Now here's my conversation with Richard Bynum.

 

Mahan Tavakoli: 

Richard Bynum, welcome to partnering leadership. I am thrilled to have you in this conversation with me. 

 

Richard Bynum: 

Mahan, thanks so much for the invitation. One of my favorite topics is leading. I couldn't think of a better person to sit down and chat with.

 

Mahan Tavakoli: 

One of the things I love about you, Richard, is that might be a favorite topic of yours to talk about, but you have also shown it through your actions because an important thing in leadership is to align actions with what we say and I have seen you over the years, do that with your own leadership, which is why I would love to find out a little bit more about you.

 

First things first would love to find out whereabouts you grew up and how your upbringing impacted the kind of leader and person you've become.

 

Richard Bynum: 

It's a great question because, for me, I grew up in a number of places. I was born in Detroit, Michigan, and lived there with my immediate family and my mother's family for the first 10 years of my life. Detroit is a great town, always be my hometown. It's a tough place to bring up a young black boy.

 

And certainly, it was true in the late seventies, early eighties. My parents had an opportunity with my dad's business was insurance to head out to California. So we took off cross country and ended up in Northern California, just outside of San Francisco where I spent a number of early adolescents teen years.

 

And then there was a bit of a downturn in the market that affected the family. We went then to my father's side of the family, which lived in central Florida- St. Petersburg, Florida to be accurate. And I finished out high school there with them ended up staying in-state and going to Florida state university for undergrad.

 

I lived in a number of places and really distinct places, major Metro, urban Detroit at that time, still, a motor city, California a microcosm of the world very diverse, very much in some ways reminds me greater Washington where I live now and then Florida and anyone who's lived in Florida knows it's really three or four states, depending on how you count it. I lived in the middle, which is very different than Northern Florida. Very different than Southern Florida has its own distinct culture. I'd like to think I learned a lot from each of those different experiences.

 

Mahan Tavakoli:

So you had a chance to experience different communities. In addition to that, those moves must have impacted you and your worldview. 

 

How did the fact that you had to pick up every few years, three times until you went to college and move how did that impact you?

 

 

Richard Bynum:

I think it gave me a sense of perspective. It's funny because I can remember early in my career as a young man, I moved around a lot when I was a kid, a bunch of different and good reasons at the time, but I did. And so didn't really develop what I would call deep roots.

 

And I always looked at contemporaries who would say “oh I, grew up with this person. I went to kindergarten with this person and we're still my best friend.” And I looked at that with a little bit of envy and I was sharing with my colleague. I said, “whenever I have kids, I'm gonna make sure that we stay put, I want them to have what I thought I missed”.

 

And my colleague at the time rightly pointed out, it doesn't seem to have hurt you. And it took me a minute to really understand that. And I think what he was getting at was we oftentimes have difficulty looking at the world through others. And it's because we have one context, whatever that context is in many cases is where we grew up, who we grew up around the things that we did, what was normal, if you will, culturally and otherwise in our surroundings.

 

And one of the things that I've benefited from and moving around a bit was, I got to see a number of different, very normal perspectives and to experience those, got to some degree internalize those. But even if I didn't internalize them, I got to understand how someone could arrive at a certain place, whether it was in the deep south or in an urban market or in a very diverse and beyond strictly black, white diversity, a very diverse market.
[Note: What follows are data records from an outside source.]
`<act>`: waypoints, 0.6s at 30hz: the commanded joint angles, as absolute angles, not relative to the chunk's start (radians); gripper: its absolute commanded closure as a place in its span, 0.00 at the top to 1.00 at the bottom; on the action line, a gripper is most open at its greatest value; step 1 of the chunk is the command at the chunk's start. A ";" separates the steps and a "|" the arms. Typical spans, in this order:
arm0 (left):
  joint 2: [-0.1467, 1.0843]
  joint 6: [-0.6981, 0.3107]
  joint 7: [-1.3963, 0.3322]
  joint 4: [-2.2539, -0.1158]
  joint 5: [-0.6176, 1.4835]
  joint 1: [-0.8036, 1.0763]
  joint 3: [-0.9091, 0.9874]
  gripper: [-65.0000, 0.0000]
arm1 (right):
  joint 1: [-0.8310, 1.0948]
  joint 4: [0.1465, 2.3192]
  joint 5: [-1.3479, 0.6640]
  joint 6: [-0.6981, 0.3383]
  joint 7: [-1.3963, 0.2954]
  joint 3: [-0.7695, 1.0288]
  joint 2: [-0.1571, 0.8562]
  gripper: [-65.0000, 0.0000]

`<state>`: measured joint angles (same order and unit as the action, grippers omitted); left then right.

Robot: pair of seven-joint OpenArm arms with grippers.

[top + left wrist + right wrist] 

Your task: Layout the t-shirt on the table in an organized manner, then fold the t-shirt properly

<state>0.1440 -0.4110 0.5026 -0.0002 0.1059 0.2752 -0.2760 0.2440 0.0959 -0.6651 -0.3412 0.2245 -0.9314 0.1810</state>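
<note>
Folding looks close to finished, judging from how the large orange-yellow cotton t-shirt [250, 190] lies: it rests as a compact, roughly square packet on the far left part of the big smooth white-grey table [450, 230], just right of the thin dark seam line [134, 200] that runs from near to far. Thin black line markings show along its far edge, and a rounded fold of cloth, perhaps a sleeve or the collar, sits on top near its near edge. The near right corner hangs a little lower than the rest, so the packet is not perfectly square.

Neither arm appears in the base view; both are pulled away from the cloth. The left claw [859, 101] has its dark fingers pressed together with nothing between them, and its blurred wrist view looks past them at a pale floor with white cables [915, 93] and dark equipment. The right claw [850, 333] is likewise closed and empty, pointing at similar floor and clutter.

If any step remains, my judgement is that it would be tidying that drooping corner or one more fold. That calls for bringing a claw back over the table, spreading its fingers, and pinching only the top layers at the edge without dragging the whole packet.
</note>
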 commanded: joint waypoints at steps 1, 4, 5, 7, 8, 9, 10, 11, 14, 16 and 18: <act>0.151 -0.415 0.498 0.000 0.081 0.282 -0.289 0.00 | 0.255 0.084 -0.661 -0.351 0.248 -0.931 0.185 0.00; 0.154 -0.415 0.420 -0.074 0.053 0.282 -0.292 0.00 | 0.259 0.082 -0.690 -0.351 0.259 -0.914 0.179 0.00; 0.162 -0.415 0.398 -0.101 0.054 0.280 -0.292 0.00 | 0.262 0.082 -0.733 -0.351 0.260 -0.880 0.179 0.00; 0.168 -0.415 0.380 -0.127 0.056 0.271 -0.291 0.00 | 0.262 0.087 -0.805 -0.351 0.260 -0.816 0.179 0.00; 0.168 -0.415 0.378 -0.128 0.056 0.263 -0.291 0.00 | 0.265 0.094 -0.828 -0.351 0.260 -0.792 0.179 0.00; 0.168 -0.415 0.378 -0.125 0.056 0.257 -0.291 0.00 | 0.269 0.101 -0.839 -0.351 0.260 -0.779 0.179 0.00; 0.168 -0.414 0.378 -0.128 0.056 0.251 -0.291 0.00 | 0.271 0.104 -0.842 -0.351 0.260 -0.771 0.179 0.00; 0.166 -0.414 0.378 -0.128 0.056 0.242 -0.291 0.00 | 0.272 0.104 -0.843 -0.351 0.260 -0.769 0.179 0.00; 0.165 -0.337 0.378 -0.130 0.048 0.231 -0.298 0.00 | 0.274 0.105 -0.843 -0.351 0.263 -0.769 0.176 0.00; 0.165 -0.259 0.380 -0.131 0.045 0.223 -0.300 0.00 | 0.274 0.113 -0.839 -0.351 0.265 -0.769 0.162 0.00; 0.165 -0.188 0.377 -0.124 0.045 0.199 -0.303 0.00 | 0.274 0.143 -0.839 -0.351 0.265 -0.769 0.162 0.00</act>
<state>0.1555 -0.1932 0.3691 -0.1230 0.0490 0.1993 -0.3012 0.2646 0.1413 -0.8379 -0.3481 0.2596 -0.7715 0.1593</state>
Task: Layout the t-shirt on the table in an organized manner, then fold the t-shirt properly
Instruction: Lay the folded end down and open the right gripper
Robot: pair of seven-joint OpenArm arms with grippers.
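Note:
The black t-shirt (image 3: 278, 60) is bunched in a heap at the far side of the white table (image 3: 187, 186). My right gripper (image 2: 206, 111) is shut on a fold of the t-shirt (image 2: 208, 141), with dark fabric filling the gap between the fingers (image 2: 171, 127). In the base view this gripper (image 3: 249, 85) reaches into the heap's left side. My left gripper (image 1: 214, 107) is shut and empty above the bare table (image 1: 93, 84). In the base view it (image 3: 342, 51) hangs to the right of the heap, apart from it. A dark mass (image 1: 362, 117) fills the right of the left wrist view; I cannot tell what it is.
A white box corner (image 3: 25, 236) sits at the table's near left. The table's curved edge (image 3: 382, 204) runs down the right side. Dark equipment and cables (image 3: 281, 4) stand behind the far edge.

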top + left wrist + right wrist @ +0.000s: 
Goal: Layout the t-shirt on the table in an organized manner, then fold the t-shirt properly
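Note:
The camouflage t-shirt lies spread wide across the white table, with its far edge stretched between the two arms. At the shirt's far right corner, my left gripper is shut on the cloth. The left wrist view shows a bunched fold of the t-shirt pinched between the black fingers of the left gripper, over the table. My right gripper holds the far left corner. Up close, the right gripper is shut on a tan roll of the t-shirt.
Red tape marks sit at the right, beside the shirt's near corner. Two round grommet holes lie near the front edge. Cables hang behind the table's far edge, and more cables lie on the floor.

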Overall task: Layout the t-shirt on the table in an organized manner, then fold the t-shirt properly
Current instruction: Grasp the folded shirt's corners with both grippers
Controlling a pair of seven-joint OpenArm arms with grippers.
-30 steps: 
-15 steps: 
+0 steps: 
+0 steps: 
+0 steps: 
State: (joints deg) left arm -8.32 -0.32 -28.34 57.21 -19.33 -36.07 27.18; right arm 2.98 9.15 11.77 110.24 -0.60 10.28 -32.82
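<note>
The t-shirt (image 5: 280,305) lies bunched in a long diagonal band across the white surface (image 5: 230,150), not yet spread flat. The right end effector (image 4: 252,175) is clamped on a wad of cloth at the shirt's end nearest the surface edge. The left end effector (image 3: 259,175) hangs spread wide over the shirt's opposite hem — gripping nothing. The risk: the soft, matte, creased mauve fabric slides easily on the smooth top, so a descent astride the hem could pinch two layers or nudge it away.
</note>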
And so, I still believe we might take a lot of that with me in my daily life.

 

Mahan Tavakoli:

That's wonderful! becoming better and more resilient, more anti-fragile as a result of all those moves lessons that you still to this day use as a leader.

 

Now, Florida state made sense because you were in Florida. Why political science?

 

Richard Bynum: 

I wanted to go into politics which is funny to me now because politics is the least important thing in my life. I'd like for it to be the least important thing of my life. I wanted to go to politics. I loved it as a kid- history. I love the context that it provided for where we are today.

 

I think we lose a lot of that today. I don't think we as a country are great students of history. And if you're a great student of history, you don't have to be particularly thinker to reflect on things that have already happened and how we got to a place to understand its impact on where we are at the moment.

 

But that aside, I was a great student of history. Loved the political theater of history, and thought politics was the way forward. Actually worked on a couple of campaigns And one of the things that I quickly abused myself of was the notion that politics was for me.

 

I had an opportunity to work on those campaigns and probably find my way to DC early in my career. And there were just a few things that just didn't really keep with other aspects of my upbringing, whatever my own personal stomach and gut on things, issues. 

 

And so decided to go a different direction and ended up graduating in a recession before the internet sprung upon us and found myself the beneficiary of some family help to get a job at the Red Cross.

 

Mahan Tavakoli:

And you had a lot of success at Red Cross, eventually going on to become a managing director. You were also an executive with Red Cross when September 11th happened.

 

Richard Bynum:

I was. For folks not familiar and it's a little different today. I've been involved with the red cross back and forth as a volunteer since that time. The red cross is organized in a way that it provides local staff and volunteers, the training and the experience necessary to then find themselves on lard national man-made or otherwise disasters.

 

I had actually participated in about 25 national disasters before September 11th that had varying degrees of responsibility. September 2001 I'm on my way to my office, which was in downtown Chicago at the time. As I, was the director for response and relief and my boss called and said, "Hey, did you see that plane hit the tower in New York?".

 

I was in my car and this was days before we had every piece of information of video on our phones and so I said, " yeah, I'm sure probably an accident or something I'm on my way in. I should be in shortly” and within it felt like a minute or two another phone call, " no, this was a big plane and a second, one's now hit, I need you in here."

 

Came into our operation center, which was folks familiar with Chicago, literally on Michigan and Wacker in the heart of the miracle mile. And four flights, importantly, downstairs from the Israeli consulate in Chicago at the time. And it didn't take very long for us to figure out that we needed to get out of the building.

 

For folks who weren't around at that time, you really didn't know what was happening next. At this point, we were talking about New York and DC. Chicago didn't seem that far distant from what might happen next.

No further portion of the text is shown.